Before Scout can respond, Rabenholz turns to her. “Find Captain Anstis. I will look into this then make my way to Marin.”

(Chris: “Sweeping cloak gesture!”)

With that, Rabenholz sweeps off, melting into the shadows and disappearing.

Scout stands a moment, still mimicking Rabenholz’s body and standing over the dead form of her own.

Then the illusions melt, Scout obfuscates, and follows him.



After having made some pitstops for blood along the way, Anstis is finally at the mountain, circling in parrot-form overhead.

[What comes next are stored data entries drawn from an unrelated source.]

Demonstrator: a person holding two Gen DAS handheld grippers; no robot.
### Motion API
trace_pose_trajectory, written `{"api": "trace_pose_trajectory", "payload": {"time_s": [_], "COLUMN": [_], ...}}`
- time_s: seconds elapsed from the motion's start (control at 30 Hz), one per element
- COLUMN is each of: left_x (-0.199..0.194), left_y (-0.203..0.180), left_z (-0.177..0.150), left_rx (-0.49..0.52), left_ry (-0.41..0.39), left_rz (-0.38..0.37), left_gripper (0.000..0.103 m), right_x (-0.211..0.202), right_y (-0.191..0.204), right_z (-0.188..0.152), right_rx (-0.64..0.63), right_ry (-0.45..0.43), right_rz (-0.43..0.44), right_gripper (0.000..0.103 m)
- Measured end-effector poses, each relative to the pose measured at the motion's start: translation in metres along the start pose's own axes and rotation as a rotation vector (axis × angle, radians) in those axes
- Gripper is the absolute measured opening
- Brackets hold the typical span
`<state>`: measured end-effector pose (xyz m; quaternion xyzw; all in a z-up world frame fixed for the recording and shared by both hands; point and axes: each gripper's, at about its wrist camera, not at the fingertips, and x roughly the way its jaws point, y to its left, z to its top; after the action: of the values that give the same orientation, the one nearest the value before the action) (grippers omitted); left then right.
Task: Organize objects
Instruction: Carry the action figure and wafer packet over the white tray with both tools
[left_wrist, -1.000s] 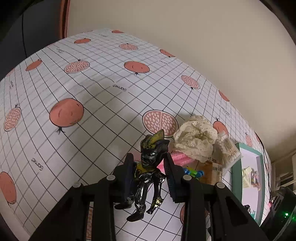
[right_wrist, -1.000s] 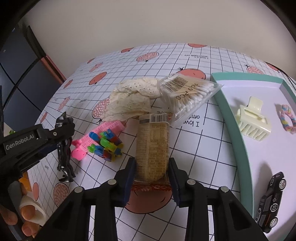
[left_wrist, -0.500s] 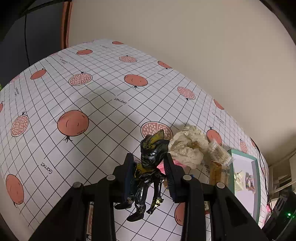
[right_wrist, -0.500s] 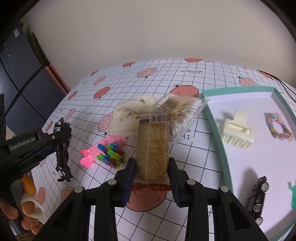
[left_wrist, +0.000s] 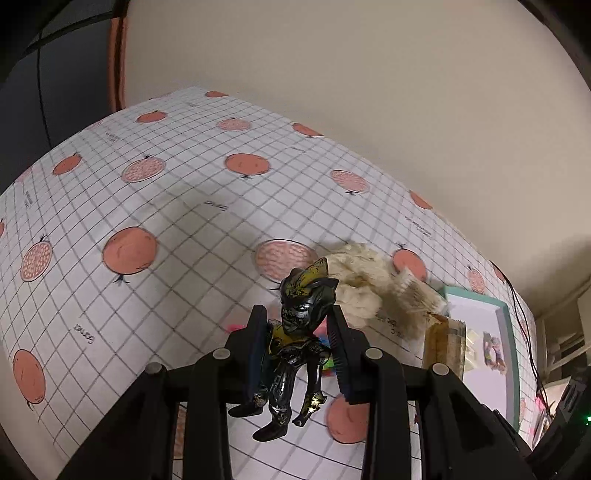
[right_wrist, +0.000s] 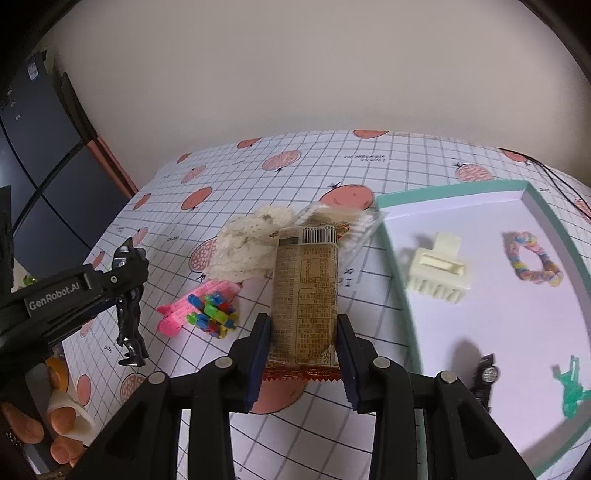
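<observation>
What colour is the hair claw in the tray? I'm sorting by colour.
Cream hair claw; right wrist view.

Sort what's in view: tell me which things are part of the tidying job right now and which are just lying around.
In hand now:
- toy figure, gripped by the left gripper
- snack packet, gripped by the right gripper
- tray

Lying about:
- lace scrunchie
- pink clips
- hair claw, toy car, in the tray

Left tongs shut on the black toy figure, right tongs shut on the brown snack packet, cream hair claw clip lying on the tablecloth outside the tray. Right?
Not quite. The cream hair claw clip lies inside the teal-rimmed tray, as the right wrist view shows. The rest holds: left tongs grip the black toy figure, right tongs the brown snack packet.
</observation>
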<state>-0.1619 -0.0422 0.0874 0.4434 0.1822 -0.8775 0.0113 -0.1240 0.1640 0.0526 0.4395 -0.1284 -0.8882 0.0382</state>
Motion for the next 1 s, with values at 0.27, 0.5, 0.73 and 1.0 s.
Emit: {"api": "trace_pose_trajectory", "payload": {"time_s": [0.27,0.5,0.73,1.0], "left_x": [-0.005,-0.001,0.006,0.018], "left_y": [-0.058,-0.107,-0.156,-0.2], "left_z": [-0.014,-0.033,-0.052,-0.072], "left_rx": [0.112,0.181,0.269,0.367], "left_ry": [-0.017,0.009,0.036,0.061], "left_rz": [-0.049,-0.096,-0.156,-0.181], "left_gripper": [0.035,0.035,0.035,0.035], "right_x": [-0.027,-0.047,-0.065,-0.083], "right_y": [-0.039,-0.081,-0.118,-0.166], "right_z": [0.001,-0.002,-0.006,-0.015], "right_rx": [0.046,0.1,0.139,0.206], "right_ry": [-0.046,-0.067,-0.079,-0.086], "right_rz": [-0.057,-0.115,-0.171,-0.232], "right_gripper": [0.037,0.037,0.037,0.037]}}
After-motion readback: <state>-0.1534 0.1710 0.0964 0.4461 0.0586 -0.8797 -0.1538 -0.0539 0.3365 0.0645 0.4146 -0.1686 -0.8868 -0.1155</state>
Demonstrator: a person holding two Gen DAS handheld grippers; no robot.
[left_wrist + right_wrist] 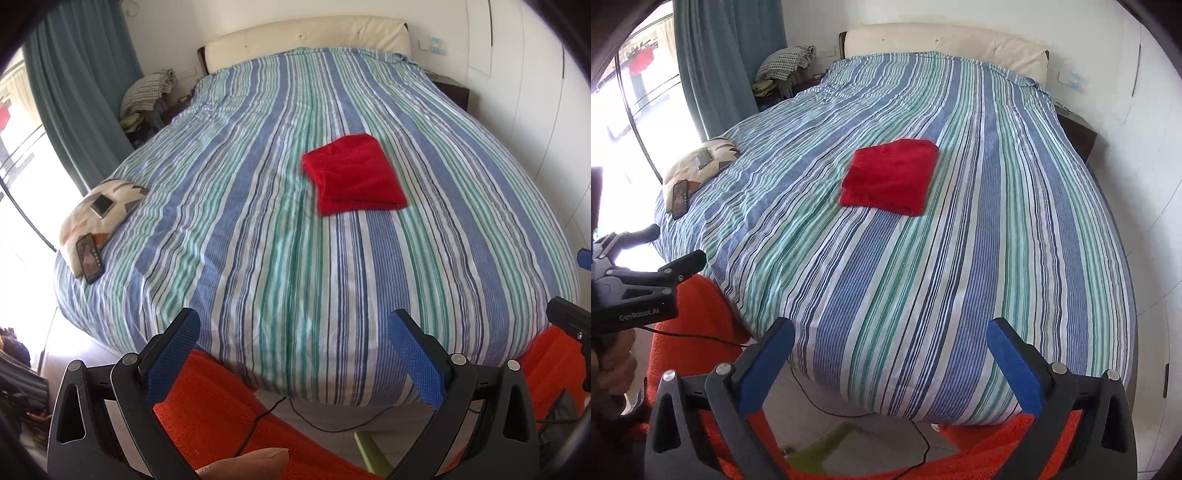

He watches scattered packs of werewolves hunt down the last remaining Sabbat stragglers. One werewolf cluster is climbing the mountain toward the bonfire at the top, dragging a well-dressed staked vampire between them, but he doesn’t dare fly  low enough to see if he can identify him.

The wind suddenly shifts, blowing hard in a burst from the far side of the mountain. Anstis stabilizes in the air but circles back, perplexed. Both his bird- and sailor-senses are tingling. With the shape of the mountain and the prevailing winds from the west, the air should not have moved like that, and with such energy. He climbs higher and circles over the crest of the ridge to investigate.

A war is raging on the far side of the mountain, battering the air and splitting the soil underfoot. This battle, though, is not between vampires and werewolves, or ghouls, or anything else.

It’s between mages.

Light and flame drawn from cracks in reality lance against bolts of darkness, each wielded by two human figures. One is a pale man cloaked in black, lobbing attacks and shouting curses to the heavens in reverberating German. Anstis doesn’t recognize him, though by this point almost everyone else would: Reinhard Heydrich.

Facing him is a black man in brightly-patterned robes. Anstis’s first though is that it’s Bell, but the man is older and more heavily built. He’s holding a scepter that burns in white hot flame. As Anstis watches, the man gestures, sending a wave of energy flinging from the scepter toward Heydrich, where it smashes against an invisible barrier and splashes out to light the nearby brush on fire.

(Jason: “Warmaster Mwonge is warmastering.”)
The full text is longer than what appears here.